* _WHAT THE EXERCISE ASKS_
Output the listing below verbatim, without images.

INPUT DATA below:

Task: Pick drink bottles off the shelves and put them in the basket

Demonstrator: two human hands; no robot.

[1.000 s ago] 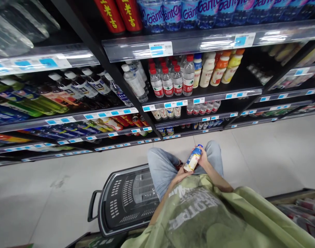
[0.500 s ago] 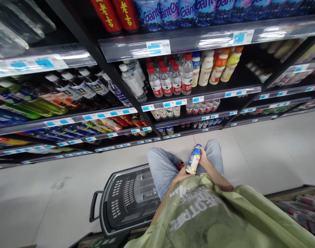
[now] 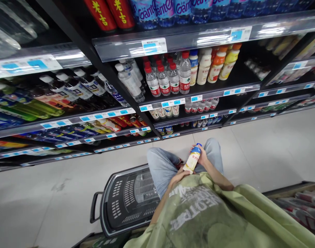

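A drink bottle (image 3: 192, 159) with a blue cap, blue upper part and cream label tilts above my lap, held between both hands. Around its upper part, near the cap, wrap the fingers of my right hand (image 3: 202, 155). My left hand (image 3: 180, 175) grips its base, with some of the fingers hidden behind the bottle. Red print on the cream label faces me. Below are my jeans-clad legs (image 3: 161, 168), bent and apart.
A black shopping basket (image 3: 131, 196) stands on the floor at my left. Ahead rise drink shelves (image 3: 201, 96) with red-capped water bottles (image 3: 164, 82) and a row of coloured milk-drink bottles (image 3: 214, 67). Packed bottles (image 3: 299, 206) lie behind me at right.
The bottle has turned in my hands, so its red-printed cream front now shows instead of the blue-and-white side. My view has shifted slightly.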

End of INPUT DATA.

* _WRITTEN REPLY_
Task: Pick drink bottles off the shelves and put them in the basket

Demonstrator: two human hands; no robot.

[1.000 s ago] 
[0.500 s ago] 
[now] 

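A drink bottle (image 3: 192, 159) with a blue cap, blue upper part and cream label tilts above my lap, held between both hands. Around its upper part, near the cap, wrap the fingers of my right hand (image 3: 202, 155). My left hand (image 3: 180, 175) grips its base, with some of the fingers hidden behind the bottle. Red print on the cream label faces me. Below are my jeans-clad legs (image 3: 161, 168), bent and apart.
A black shopping basket (image 3: 131, 196) stands on the floor at my left. Ahead rise drink shelves (image 3: 201, 96) with red-capped water bottles (image 3: 164, 82) and a row of coloured milk-drink bottles (image 3: 214, 67). Packed bottles (image 3: 299, 206) lie behind me at right.
The bottle has turned in my hands, so its red-printed cream front now shows instead of the blue-and-white side. My view has shifted slightly.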

That concludes the answer.